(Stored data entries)

──────

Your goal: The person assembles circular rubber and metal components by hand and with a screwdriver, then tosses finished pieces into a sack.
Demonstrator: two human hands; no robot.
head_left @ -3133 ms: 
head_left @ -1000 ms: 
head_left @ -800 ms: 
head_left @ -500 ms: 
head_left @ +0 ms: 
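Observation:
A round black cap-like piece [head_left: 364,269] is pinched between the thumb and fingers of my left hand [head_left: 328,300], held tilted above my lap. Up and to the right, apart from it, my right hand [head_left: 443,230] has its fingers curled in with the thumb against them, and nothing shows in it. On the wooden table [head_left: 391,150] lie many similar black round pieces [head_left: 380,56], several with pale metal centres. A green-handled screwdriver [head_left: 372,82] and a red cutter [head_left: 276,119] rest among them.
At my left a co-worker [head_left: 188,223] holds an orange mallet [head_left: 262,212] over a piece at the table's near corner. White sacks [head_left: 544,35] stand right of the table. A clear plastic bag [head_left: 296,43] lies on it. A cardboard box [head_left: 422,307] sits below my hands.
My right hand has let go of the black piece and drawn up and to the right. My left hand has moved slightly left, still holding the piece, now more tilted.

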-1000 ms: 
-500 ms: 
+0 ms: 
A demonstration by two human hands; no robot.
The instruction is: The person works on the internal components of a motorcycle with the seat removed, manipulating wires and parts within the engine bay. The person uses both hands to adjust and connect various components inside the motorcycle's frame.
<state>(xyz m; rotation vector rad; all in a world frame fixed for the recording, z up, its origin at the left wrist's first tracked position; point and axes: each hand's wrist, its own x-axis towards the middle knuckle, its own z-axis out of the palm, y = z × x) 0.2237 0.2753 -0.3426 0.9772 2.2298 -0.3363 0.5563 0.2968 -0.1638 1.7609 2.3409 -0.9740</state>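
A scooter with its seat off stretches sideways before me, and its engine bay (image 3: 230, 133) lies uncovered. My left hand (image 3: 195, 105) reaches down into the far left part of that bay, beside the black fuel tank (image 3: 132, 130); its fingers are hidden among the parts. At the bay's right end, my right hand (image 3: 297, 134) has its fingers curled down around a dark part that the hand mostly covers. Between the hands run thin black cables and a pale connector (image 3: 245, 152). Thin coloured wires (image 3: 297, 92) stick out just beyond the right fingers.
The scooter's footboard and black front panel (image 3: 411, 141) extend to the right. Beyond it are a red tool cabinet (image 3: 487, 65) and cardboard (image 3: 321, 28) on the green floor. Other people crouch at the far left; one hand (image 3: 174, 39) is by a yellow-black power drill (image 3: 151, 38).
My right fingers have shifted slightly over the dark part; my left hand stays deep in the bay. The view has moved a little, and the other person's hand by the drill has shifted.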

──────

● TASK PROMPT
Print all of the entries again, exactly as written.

● EXERCISE RESPONSE
Your goal: The person assembles circular rubber and metal components by hand and with a screwdriver, then tosses finished pieces into a sack.
Demonstrator: two human hands; no robot.
head_left @ -3133 ms: 
head_left @ -1000 ms: 
head_left @ -800 ms: 
head_left @ -500 ms: 
head_left @ +0 ms: 
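Observation:
A round black cap-like piece [head_left: 364,269] is pinched between the thumb and fingers of my left hand [head_left: 328,300], held tilted above my lap. Up and to the right, apart from it, my right hand [head_left: 443,230] has its fingers curled in with the thumb against them, and nothing shows in it. On the wooden table [head_left: 391,150] lie many similar black round pieces [head_left: 380,56], several with pale metal centres. A green-handled screwdriver [head_left: 372,82] and a red cutter [head_left: 276,119] rest among them.
At my left a co-worker [head_left: 188,223] holds an orange mallet [head_left: 262,212] over a piece at the table's near corner. White sacks [head_left: 544,35] stand right of the table. A clear plastic bag [head_left: 296,43] lies on it. A cardboard box [head_left: 422,307] sits below my hands.
My right hand has let go of the black piece and drawn up and to the right. My left hand has moved slightly left, still holding the piece, now more tilted.
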
-1000 ms: 
-500 ms: 
+0 ms: 
A demonstration by two human hands; no robot.
The instruction is: The person works on the internal components of a motorcycle with the seat removed, manipulating wires and parts within the engine bay. The person uses both hands to adjust and connect various components inside the motorcycle's frame.
<state>(xyz m; rotation vector rad; all in a world frame fixed for the recording, z up, its origin at the left wrist's first tracked position; point and axes: each hand's wrist, its own x-axis towards the middle knuckle, its own z-axis out of the palm, y = z × x) 0.2237 0.2753 -0.3426 0.9772 2.2298 -0.3363 0.5563 0.2968 -0.1638 1.7609 2.3409 -0.9740</state>
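A scooter with its seat off stretches sideways before me, and its engine bay (image 3: 230, 133) lies uncovered. My left hand (image 3: 195, 105) reaches down into the far left part of that bay, beside the black fuel tank (image 3: 132, 130); its fingers are hidden among the parts. At the bay's right end, my right hand (image 3: 297, 134) has its fingers curled down around a dark part that the hand mostly covers. Between the hands run thin black cables and a pale connector (image 3: 245, 152). Thin coloured wires (image 3: 297, 92) stick out just beyond the right fingers.
The scooter's footboard and black front panel (image 3: 411, 141) extend to the right. Beyond it are a red tool cabinet (image 3: 487, 65) and cardboard (image 3: 321, 28) on the green floor. Other people crouch at the far left; one hand (image 3: 174, 39) is by a yellow-black power drill (image 3: 151, 38).
My right fingers have shifted slightly over the dark part; my left hand stays deep in the bay. The view has moved a little, and the other person's hand by the drill has shifted.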

Besides this answer, the exercise requires nothing else.